L’inadempimento essenziale di una prestazione è come se rendesse il lavoro svolto non adatto all’uso concordato è dunque come se neppure fosse stato fatto.

In tutti questi casi, quindi, si può ugualmente chiedere la risoluzione del contratto e non pagare come se il lavoro non fosse neppure mai stato fatto.

Dunque riepilogando le ipotesi per cui Posso non pagare il lavoro fatto male sono:

  1. il lavoro non è stato fatto per nulla
  2. l’inadempimento contrattuale è essenziale (cioè “grave”) tanto che il lavoro è inservibile, si può sciogliere il contratto e non corrispondere il prezzo concordato;
  3. se l’inadempimento è minimo, quasi impercepibile, non si può fare nulla e bisogna pagare;
  4. l’inadempimento non è grave, ovvero non essenziale, ma comunque ha un suo peso rendendo il lavoro fatto male parzialmente inservibile, si può chiedere una riduzione del prezzo.

Chi stabilisce se l’inadempimento contrattuale è essenziale o meno?

Le principali obiezioni sorgono in merito alla gravità dell’inadempimento contrattuale ovvero si finisce a discutere se i vizi e difetti costruttivi possono considerarsi gravi o meno.

È ovvio che il committente, dovendo pagare, esigerà che l’opera non presenti alcuna sbavatura o difetto mentre chi ha fatto il lavoro tenderà a minimizzare e ad essere indulgente sui propri errori.

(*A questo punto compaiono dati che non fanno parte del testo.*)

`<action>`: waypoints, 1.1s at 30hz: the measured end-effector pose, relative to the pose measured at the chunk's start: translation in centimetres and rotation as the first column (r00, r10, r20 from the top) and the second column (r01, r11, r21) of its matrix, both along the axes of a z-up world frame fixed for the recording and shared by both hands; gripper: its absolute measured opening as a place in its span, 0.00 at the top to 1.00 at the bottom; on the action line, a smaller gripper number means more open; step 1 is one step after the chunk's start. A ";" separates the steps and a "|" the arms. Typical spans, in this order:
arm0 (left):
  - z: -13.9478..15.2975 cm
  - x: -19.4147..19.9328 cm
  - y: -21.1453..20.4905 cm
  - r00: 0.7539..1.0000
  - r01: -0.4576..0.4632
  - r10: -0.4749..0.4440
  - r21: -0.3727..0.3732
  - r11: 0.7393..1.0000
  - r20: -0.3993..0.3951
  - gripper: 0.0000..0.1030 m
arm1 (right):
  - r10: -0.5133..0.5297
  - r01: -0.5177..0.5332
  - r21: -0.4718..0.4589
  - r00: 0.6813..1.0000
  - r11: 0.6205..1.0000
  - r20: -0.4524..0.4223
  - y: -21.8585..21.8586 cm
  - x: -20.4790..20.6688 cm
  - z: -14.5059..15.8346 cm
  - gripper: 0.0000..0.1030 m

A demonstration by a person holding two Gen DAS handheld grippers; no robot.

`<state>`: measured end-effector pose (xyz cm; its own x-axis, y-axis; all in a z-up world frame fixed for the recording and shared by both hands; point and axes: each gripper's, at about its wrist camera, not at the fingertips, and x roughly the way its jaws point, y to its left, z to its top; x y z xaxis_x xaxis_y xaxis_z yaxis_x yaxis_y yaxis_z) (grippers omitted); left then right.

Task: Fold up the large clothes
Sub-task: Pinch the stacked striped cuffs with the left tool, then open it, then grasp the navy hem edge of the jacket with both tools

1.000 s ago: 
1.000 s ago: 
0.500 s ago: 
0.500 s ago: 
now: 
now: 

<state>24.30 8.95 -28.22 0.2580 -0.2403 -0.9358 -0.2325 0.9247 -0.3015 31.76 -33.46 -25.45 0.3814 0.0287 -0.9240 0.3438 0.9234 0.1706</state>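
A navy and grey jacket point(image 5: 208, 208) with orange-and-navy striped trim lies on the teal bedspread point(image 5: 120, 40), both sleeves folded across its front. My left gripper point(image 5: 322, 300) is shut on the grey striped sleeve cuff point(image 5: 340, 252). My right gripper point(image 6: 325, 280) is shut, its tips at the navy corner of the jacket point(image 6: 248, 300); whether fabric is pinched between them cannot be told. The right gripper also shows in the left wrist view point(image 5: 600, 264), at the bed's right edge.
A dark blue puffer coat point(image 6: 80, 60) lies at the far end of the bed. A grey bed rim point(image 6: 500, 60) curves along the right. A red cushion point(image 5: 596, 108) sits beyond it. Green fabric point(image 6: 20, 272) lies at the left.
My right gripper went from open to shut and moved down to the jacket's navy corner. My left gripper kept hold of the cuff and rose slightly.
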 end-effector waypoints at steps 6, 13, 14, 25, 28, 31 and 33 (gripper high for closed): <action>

Chi dei due può aver ragione?

A stabilire in via definitiva se l’inadempimento è grave (essenziale) o meno è certamente il giudice nel caso in cui le parti non si mettono d’accordo prima di adire le vie legali.

Va però ricordato che l’onere di provare la gravità del vizio e difetto costruttivo; cioè di provare che il lavoro è fatto male, non a regola d’arte spetta al committente.

È dunque bene farsi fare una perizia tecnica che dimostri in maniera il più oggettiva possibile quali sono i difetti e vizi che rendono il lavoro non eseguito bene. Perizia tecnica che potrà anche valutare i danni patiti ed eventualmente il minor valore dell’opera.

 

Come evitare la causa? Ecco comunque alcune soluzioni:

  1. la prima è quella di regolamentare le condizioni della prestazione e la qualità richiesta già nel contratto; magari redigendo un capitolato prestazionale, specificando in esso cosa si riterrà “inadempimento grave” e cosa no. In questa ipotesi è già predeterminato quando si può parlare di inadempimento grave o meno;
  2. la seconda è quella di farsi fare una perizia di parte per poi richiedere una perizia tecnica congiunta con un consulente tecnico nominato dalla vostra controparte. Tecnici che avranno il compito di trovare una soluzione sulla base di valutazioni prettamente tecniche;
  3. altra ipotesi è quella di nominare un terzo imparziale che stimi l’opera prestata e valuti se questa è davvero conforme all’uso o presenti vizi e difetti costruttivi. La sua relazione costituirà un contratto che le parti firmeranno. Il terzo potrà essere un arbitro nominato di comune accordo oppure meglio e meno costoso ci si può incontrare assieme al proprio consulente di parte e all’avvocato, con impressale ed i suoi legali e tecnici presso un organismo di mediazione per tentare di trovare un accordo tra le parti senza andare in Tribunale.

Tempi per contestare un lavoro fatto male

Quando la prestazione riguarda la mera consegna di un prodotto e l’acquirente è intervenuto in veste di consumatore privato (ossia senza una partita Iva); per contestare il vizio del prodotto/fornitura è necessario fare una “denuncia” al venditore entro due mesi da quando il difetto è stato riscontrato. Se si va oltre non si può più procedere con una causa di risarcimento.

Se invece si tratta di un lavoro edile, come ad esempio una ristrutturazione di casa o l’edificazione di un garage, di un bagno o di un tetto ecc.. , valgono le regole sulla responsabilità dell’appaltatore.

In pratica, per i vizi di minor conto ci sono 60 giorni per la contestazione e due anni successivi per fare causa; per i vizi invece strutturali c’è un anno per la contestazione e un ulteriore anno per la causa dal momento in cui si scoprono.